YOUR OBJECTIVE:
Go through the entries and count the lines with the string "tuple" in them. Give only that number.

Dataset items
= Beginning of Section =
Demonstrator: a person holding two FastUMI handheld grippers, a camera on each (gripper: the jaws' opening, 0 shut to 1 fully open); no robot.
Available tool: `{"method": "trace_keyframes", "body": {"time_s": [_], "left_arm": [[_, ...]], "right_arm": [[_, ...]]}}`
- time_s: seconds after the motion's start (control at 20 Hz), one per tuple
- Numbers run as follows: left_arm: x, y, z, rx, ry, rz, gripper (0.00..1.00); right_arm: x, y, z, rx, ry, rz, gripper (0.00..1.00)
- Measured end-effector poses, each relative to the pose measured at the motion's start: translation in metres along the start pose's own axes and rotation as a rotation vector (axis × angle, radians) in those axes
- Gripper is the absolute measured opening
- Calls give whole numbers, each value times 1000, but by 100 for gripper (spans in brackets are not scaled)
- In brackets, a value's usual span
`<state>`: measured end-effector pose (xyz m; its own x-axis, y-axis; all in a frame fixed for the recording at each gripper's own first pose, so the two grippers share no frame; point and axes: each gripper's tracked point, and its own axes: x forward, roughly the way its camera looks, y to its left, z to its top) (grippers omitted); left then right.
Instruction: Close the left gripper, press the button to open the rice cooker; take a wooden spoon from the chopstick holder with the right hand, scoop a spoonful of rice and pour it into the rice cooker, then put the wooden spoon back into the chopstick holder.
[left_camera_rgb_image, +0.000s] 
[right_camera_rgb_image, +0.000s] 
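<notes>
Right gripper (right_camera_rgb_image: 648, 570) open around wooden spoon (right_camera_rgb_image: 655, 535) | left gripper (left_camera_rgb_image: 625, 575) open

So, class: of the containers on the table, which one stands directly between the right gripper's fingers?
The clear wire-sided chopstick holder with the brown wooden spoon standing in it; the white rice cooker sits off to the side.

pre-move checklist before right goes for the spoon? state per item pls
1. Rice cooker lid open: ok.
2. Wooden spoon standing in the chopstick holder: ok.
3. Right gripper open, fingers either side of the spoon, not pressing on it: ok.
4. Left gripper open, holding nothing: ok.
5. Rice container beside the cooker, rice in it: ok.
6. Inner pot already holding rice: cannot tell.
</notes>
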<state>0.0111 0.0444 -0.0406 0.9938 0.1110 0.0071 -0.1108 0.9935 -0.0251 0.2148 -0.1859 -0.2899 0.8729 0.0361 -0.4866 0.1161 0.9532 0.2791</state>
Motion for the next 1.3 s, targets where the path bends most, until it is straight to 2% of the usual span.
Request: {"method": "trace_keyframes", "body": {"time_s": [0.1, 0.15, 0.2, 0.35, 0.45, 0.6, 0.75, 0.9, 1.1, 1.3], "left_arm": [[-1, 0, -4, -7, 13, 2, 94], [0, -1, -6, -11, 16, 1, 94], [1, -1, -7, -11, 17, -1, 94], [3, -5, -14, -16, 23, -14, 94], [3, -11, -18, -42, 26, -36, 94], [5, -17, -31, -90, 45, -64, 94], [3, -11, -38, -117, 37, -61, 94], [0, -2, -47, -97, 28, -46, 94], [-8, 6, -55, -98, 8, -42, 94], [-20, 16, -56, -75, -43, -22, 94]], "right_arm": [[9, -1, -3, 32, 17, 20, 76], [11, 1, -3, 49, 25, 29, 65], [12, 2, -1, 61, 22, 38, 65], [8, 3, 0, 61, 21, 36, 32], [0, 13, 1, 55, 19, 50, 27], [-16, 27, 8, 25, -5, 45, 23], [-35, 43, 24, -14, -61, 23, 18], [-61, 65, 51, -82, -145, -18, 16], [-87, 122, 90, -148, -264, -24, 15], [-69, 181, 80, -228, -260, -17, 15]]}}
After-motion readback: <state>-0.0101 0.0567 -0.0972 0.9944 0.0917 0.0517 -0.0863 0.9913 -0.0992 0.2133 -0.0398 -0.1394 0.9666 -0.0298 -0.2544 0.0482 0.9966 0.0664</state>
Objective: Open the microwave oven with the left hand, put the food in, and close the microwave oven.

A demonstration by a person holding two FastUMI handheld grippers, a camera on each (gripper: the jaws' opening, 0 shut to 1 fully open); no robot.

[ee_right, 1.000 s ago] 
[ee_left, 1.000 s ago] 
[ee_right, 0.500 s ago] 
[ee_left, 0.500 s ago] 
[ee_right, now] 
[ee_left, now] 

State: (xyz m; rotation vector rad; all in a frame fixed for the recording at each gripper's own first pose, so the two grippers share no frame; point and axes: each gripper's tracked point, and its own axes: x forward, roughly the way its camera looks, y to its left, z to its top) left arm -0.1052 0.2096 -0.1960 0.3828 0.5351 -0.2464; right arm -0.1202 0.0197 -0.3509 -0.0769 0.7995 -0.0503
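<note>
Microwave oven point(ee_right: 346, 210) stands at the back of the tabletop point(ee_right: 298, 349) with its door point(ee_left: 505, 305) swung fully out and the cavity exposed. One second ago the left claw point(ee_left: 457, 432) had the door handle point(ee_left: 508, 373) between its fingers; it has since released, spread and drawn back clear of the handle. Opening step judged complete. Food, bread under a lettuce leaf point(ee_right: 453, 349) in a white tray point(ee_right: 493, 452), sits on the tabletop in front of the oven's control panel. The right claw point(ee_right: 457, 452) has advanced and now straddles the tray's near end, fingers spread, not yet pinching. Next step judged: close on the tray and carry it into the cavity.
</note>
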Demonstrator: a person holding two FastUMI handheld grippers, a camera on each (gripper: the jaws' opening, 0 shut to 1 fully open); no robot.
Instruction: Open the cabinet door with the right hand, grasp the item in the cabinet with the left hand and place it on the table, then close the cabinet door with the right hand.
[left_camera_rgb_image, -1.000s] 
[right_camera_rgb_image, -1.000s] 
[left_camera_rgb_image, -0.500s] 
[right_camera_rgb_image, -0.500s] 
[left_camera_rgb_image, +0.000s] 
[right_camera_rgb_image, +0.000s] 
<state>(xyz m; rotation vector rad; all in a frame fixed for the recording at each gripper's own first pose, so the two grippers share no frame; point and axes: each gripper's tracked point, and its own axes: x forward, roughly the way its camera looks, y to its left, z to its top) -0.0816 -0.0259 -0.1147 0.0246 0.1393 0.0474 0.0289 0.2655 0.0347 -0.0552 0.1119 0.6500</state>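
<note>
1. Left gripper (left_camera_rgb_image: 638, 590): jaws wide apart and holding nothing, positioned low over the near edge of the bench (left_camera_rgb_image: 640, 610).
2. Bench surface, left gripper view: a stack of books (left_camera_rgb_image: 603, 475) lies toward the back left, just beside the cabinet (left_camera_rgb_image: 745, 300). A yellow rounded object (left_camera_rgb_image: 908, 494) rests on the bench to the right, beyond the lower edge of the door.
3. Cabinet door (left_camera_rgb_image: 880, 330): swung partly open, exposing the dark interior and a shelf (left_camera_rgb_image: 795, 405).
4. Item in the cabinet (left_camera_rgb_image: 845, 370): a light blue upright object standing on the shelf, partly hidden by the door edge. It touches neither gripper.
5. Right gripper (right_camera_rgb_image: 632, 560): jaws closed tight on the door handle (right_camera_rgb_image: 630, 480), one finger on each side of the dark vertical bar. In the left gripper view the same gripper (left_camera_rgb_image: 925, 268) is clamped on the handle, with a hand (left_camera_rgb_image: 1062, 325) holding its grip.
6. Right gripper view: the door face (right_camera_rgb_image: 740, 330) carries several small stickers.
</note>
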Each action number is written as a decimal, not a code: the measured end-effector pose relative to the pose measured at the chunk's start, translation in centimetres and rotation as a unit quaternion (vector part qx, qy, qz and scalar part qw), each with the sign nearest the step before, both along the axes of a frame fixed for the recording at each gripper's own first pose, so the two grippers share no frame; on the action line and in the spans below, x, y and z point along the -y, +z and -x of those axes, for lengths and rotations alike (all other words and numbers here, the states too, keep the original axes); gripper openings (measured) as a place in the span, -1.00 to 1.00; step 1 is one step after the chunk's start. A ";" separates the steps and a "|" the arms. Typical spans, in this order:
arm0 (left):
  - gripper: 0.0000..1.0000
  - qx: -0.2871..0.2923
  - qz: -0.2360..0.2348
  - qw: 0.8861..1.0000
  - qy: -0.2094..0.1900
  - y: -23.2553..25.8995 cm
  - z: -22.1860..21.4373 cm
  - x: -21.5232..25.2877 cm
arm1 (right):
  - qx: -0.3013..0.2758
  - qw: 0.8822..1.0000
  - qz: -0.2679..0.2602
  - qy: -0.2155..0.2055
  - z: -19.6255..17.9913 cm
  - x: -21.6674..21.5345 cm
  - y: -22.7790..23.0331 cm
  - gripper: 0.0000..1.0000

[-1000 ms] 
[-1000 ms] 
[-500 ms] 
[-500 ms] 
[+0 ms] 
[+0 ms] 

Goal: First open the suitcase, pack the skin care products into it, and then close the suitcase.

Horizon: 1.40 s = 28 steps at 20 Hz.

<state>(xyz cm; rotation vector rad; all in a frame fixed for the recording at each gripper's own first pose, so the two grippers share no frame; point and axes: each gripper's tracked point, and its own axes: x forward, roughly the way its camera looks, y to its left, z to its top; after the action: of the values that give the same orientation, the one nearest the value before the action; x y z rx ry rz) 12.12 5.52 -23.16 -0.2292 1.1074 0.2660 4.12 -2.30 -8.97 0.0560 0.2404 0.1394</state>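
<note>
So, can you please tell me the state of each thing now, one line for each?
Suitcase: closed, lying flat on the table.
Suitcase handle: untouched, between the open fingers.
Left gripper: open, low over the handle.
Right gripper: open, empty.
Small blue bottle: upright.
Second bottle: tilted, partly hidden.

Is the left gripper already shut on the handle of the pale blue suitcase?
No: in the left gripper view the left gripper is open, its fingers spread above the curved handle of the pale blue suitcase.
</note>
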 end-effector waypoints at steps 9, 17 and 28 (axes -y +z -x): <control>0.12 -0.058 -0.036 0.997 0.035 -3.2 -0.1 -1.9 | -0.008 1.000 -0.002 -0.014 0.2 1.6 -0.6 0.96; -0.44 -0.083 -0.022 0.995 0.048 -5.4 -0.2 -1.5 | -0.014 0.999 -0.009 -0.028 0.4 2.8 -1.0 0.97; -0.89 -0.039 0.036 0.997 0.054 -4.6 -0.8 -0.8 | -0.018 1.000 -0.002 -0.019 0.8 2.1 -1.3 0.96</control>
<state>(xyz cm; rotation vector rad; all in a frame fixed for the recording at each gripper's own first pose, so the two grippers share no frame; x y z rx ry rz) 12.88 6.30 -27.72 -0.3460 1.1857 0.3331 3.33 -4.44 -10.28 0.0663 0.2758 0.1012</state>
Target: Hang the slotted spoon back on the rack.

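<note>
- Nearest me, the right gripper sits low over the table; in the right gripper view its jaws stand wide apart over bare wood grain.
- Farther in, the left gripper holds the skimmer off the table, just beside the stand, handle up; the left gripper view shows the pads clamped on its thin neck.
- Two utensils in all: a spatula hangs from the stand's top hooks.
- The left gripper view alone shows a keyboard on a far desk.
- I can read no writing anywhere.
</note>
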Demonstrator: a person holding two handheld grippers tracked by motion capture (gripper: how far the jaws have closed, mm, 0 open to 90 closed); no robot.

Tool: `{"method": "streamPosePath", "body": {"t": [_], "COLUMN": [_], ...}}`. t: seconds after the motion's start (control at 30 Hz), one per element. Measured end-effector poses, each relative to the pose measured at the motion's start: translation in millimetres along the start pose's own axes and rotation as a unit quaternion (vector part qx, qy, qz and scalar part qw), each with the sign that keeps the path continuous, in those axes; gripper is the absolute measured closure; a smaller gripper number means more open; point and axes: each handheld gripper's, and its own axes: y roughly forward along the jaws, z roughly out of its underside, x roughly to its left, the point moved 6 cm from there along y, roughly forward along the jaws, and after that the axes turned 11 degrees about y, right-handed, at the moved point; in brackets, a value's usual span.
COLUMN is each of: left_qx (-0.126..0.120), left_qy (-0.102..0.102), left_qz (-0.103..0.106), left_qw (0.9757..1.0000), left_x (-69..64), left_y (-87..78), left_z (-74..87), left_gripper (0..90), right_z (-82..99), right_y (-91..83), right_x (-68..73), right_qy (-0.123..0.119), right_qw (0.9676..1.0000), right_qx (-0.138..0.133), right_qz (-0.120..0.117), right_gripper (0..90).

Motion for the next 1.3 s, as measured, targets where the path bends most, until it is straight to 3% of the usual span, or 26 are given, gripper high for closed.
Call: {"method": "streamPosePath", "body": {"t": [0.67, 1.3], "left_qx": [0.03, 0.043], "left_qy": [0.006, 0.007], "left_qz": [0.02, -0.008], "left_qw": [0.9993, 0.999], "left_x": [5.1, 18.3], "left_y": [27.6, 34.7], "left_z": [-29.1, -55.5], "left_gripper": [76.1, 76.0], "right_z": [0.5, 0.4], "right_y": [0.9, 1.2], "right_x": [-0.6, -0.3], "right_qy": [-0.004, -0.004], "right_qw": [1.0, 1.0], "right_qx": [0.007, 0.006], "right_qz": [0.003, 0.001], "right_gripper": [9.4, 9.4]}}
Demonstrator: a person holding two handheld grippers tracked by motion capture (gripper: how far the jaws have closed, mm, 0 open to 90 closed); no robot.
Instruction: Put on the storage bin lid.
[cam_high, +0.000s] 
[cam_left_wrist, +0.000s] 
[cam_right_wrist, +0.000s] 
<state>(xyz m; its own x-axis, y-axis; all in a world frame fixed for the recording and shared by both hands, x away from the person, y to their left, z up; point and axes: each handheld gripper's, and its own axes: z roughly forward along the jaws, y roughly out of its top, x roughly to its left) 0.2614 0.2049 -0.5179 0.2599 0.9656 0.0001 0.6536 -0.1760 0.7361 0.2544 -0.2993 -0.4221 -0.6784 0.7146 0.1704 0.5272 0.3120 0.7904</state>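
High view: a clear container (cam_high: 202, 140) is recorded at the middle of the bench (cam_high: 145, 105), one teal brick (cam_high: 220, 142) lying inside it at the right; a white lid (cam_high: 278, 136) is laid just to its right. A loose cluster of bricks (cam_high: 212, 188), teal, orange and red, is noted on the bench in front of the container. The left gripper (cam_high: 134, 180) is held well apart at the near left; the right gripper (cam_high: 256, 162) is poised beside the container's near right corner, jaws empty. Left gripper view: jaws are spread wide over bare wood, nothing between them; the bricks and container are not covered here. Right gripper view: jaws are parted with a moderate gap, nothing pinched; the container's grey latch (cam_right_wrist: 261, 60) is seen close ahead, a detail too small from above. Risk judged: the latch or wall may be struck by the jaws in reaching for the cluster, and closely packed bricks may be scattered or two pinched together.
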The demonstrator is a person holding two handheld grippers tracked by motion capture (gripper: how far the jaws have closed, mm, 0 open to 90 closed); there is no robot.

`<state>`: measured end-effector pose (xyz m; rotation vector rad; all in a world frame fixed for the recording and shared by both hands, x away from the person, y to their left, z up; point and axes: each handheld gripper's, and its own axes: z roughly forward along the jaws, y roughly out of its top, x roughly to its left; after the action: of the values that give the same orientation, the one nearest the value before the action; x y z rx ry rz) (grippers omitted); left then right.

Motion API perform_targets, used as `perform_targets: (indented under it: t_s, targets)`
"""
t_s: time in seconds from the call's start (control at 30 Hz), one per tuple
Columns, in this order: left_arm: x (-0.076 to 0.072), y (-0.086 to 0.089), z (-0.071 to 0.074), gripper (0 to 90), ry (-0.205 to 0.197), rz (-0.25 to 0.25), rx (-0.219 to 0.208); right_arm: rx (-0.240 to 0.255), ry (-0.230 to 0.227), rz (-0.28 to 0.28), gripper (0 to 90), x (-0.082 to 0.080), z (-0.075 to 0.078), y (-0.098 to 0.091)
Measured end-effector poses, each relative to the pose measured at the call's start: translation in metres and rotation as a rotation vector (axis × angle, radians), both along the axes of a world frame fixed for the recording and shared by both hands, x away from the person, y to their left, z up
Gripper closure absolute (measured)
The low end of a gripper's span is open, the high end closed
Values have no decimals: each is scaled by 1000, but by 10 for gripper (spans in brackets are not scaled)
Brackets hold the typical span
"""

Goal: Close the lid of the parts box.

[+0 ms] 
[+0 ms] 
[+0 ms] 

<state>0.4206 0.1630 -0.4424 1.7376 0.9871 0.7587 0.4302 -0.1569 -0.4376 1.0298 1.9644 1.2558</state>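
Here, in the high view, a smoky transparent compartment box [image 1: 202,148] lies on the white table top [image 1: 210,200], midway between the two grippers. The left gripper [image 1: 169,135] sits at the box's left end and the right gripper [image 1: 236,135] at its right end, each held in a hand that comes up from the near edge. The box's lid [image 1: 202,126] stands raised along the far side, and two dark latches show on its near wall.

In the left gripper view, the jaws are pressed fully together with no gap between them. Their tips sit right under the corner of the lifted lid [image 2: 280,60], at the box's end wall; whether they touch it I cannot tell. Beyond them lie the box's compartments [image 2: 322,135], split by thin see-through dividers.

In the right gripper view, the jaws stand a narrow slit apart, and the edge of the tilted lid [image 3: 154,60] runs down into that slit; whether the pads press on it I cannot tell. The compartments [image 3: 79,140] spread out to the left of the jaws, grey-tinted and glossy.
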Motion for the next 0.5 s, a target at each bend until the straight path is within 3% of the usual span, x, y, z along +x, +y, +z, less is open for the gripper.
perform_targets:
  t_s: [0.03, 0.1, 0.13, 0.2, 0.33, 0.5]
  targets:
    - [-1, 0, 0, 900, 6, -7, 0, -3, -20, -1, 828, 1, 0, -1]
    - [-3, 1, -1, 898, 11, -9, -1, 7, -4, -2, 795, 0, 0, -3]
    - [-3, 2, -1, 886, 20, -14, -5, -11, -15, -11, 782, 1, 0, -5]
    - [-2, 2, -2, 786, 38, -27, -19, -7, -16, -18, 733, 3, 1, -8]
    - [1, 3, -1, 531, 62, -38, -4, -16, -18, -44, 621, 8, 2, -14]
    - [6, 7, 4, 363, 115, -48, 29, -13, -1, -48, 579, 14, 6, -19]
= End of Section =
EXERCISE RESULT:
2